Word for word, transcribe every line below.

------ The data

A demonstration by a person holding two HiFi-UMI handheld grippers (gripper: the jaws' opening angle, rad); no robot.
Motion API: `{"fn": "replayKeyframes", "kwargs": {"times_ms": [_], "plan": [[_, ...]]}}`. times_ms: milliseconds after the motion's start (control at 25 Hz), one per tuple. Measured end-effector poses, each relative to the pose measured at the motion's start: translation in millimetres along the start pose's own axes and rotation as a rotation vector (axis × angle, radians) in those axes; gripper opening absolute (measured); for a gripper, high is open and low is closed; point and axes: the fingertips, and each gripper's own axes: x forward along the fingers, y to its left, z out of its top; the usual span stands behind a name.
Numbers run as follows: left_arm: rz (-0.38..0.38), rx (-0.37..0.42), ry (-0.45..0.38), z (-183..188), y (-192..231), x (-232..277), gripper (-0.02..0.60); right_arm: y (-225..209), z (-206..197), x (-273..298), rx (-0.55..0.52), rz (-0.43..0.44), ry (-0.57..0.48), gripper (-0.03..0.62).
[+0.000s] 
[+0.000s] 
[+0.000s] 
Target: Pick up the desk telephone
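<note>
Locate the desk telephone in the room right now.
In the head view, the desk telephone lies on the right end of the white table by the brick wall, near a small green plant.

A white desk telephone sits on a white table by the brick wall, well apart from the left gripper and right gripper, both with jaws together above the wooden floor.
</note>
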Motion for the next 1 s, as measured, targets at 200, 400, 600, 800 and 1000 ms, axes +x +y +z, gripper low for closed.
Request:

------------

Output of the task =>
A demonstration by a person holding two HiFi-UMI handheld grippers (gripper: the jaws' opening angle, rad); no robot.
Motion API: `{"fn": "replayKeyframes", "kwargs": {"times_ms": [_], "plan": [[_, ...]]}}`. times_ms: milliseconds after the motion's start (control at 25 Hz), one per tuple. Measured end-effector poses, each relative to the pose measured at the motion's start: translation in millimetres along the start pose's own axes and rotation as a rotation vector (axis × angle, radians) in those axes; gripper opening absolute (measured); for a gripper, high is open and low is closed; point and axes: the fingertips, and each gripper's own axes: x forward along the fingers, y to its left, z out of its top; the usual span stands behind a name.
Numbers run as follows: left_arm: rz (-0.38..0.38), rx (-0.37..0.42), ry (-0.45..0.38), z (-183..188), y (-192..231), x (-232..277), gripper (-0.02..0.60); right_arm: y (-225..209), z (-206..197), x (-273..298), rx (-0.55..0.52), rz (-0.43..0.44), ry (-0.57..0.48), gripper (-0.03..0.62).
[+0.000s] 
[+0.000s] 
[+0.000s] 
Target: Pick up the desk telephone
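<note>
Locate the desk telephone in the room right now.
In the head view, the desk telephone lies on the right end of the white table by the brick wall, near a small green plant.

A white desk telephone sits on a white table by the brick wall, well apart from the left gripper and right gripper, both with jaws together above the wooden floor.
</note>
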Motion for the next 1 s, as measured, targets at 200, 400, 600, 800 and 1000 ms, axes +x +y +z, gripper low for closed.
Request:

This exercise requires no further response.